1. Not finding help here? Sign up for a free 30min tutor trial with Chegg Tutors
    Dismiss Notice
Dismiss Notice
Join Physics Forums Today!
The friendliest, high quality science and math community on the planet! Everyone who loves science is here!

Prove that sequence is monotonic

  1. Feb 15, 2013 #1
    1. The problem statement, all variables and given/known data
    Need to prove that the following sequence is monotonic ( decreasing ).
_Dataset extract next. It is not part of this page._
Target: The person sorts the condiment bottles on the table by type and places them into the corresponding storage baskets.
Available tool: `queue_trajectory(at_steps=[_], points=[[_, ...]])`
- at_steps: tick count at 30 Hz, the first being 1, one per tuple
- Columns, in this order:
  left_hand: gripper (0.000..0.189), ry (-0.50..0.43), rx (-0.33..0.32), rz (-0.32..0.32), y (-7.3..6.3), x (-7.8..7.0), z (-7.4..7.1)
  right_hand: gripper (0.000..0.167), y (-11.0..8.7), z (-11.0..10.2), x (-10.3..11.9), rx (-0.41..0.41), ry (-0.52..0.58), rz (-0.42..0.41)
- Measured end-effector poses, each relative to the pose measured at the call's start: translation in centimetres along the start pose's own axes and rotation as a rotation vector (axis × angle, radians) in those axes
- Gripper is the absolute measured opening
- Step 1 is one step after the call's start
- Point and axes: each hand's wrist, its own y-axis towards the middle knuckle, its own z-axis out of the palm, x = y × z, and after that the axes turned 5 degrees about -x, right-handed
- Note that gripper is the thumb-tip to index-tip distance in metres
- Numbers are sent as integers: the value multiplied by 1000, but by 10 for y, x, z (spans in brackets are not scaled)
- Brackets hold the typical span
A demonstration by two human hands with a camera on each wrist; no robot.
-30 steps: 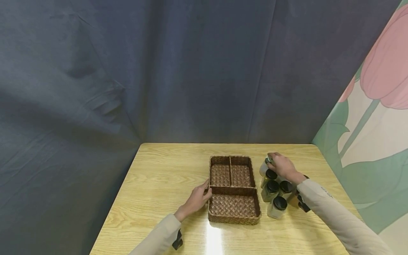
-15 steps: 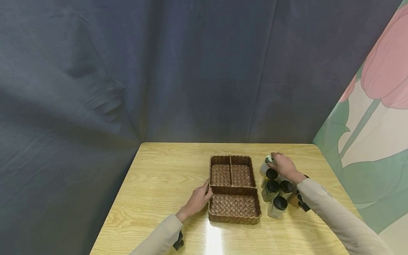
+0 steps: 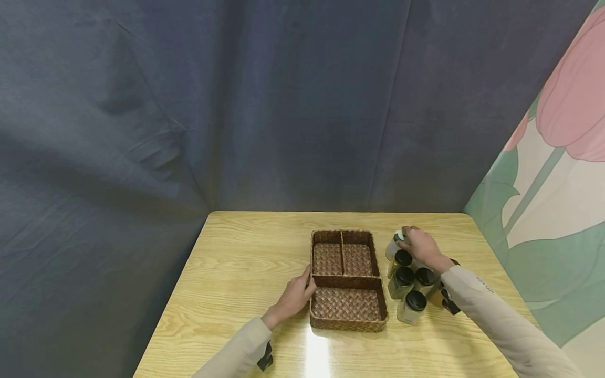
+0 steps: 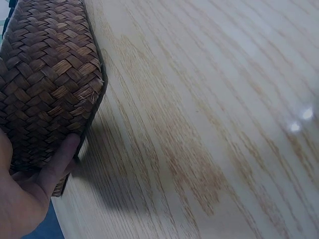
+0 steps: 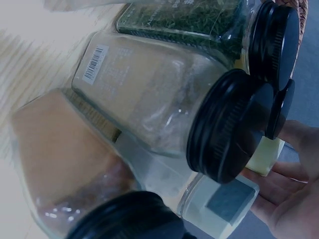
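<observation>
One jar [image 3: 392, 249] pinched in right fingers [image 5: 279, 189] could, if dragged sideways, topple black-lidded jars [image 3: 404, 276] as straight left fingers [image 4: 60, 162] touch the basket [image 3: 347, 323].

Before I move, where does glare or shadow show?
Head: white glare on the table in front of the woven tray; left wrist: two glints at right, soft shadow beside the tray; right wrist: table washed out at left, small highlights on the jars.

White glare on the tabletop [image 3: 250, 252], dim curtain [image 3: 302, 115], hazy right-wrist view washed out at left
</observation>
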Motion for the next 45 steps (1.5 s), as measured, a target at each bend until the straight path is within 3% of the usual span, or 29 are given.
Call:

    [itex]\frac{1}{n^2}+\frac{(-1)^{n}}{3^n}[/itex]


    2. Relevant equations

    -

    3. The attempt at a solution

    I have idea how to prove that the sequence is decreasing that is:

    [itex]a_{n+1} - a_{n} ≤ 0[/itex]
    but in this case, I can't get the inequality proved.
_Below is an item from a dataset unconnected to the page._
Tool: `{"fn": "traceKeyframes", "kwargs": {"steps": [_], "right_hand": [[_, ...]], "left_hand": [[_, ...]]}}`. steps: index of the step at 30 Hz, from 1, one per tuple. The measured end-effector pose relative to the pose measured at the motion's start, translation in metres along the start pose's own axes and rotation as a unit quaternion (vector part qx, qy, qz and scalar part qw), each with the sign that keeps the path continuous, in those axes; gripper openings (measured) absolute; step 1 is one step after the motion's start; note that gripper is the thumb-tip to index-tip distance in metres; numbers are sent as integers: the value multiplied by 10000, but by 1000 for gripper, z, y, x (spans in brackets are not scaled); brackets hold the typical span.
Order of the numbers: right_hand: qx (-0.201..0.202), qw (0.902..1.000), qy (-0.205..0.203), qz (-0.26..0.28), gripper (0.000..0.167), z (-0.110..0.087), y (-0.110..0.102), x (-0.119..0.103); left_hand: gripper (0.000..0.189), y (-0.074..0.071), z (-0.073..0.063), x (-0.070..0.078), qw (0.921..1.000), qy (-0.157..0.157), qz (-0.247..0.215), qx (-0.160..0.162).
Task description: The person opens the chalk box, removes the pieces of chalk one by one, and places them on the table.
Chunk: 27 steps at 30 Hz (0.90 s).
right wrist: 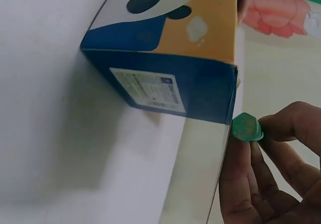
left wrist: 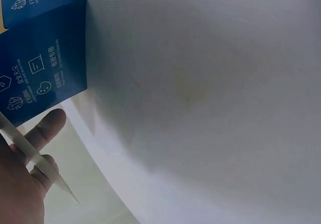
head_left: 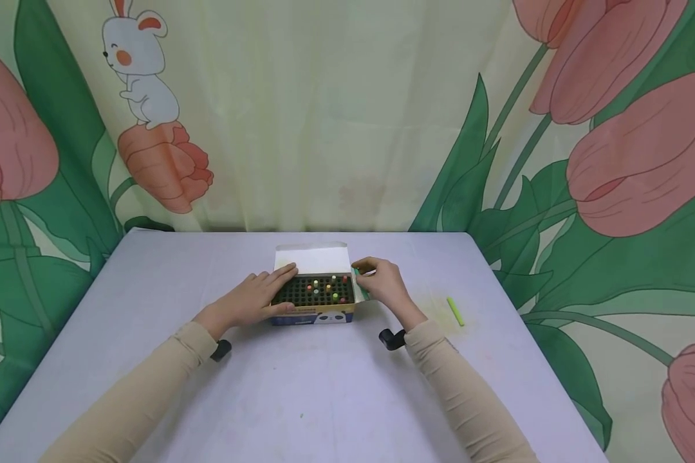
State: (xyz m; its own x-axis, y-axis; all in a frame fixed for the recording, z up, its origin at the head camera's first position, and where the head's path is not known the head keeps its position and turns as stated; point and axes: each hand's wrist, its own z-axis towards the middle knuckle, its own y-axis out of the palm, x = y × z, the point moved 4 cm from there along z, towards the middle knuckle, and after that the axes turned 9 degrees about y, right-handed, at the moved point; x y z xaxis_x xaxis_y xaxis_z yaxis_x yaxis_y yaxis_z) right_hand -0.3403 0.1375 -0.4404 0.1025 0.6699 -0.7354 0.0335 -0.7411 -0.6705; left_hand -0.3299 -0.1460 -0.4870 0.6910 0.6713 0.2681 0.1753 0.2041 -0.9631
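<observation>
- Head view: box [head_left: 301, 319] stands near the middle of the table [head_left: 336, 386], towards its far edge, lid [head_left: 313, 259] back, a few sticks [head_left: 335, 298] upright in the black tray [head_left: 295, 292].
- Left hand [head_left: 249, 299] rests at the box's left end, fingers extended; thumb along the near rim, fingers at the far rim.
- Right hand [head_left: 385, 283] pinches a green stick [right wrist: 246, 127] just beyond the box's right edge, towards its far corner.
- Key relation: tray lies left of the green stick. Long axis runs roughly near-to-far, not upright like the tray's sticks. Right wrist view shows it end-on.
- Lime stick [head_left: 455, 311] lies apart, towards the table's right edge; right hand nearer.
</observation>
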Motion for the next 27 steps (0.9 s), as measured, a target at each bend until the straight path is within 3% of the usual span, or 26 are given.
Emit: {"fn": "traceKeyframes", "kwargs": {"steps": [7,27], "right_hand": [[71,9992,23,-381,29,-1,-5,5],[181,9979,157,-602,29,-2,-26,38]], "left_hand": [[88,-2,1,1,10000,-13,63,-21],[86,-1,-1,2,9999,93,-33,104]]}}
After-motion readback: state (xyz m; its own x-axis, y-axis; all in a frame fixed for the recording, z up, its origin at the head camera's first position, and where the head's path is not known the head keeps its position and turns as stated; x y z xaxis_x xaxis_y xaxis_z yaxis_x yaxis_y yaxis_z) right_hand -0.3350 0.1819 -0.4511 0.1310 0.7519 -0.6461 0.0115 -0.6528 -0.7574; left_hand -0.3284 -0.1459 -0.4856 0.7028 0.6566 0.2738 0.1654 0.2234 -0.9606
    [itex]\frac{1}{(n+1)^2}+\frac{(-1)^{n+1}}{3^{n+1}} - \big( \frac{1}{n^2}+\frac{(-1)^{n}}{3^n} \big) ≤ 0[/itex]

    I end up in a mess, that looks like;

    [itex]\frac{3^{n+1}(-2n-1)-2n^{2}(n+1)^2(-1)^n}{n^2((n+1)^2)3^{n+1}}[/itex]
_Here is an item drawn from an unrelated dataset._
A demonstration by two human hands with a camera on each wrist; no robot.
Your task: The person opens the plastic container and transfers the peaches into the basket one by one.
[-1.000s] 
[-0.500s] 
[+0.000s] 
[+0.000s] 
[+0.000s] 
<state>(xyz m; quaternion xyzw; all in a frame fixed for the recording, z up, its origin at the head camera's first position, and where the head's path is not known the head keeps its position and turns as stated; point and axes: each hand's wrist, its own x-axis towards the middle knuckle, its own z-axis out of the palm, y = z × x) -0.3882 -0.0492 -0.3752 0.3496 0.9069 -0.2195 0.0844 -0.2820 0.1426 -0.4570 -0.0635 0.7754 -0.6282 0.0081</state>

    Could get any hint which way I should start to reform the equation?

    Also I'm intrested in other thing. If I need to show that for example this sequence is bounded, how I can "see" what the limit "might " be.
    In every material I see, that they check the first few terms and make "good guess"?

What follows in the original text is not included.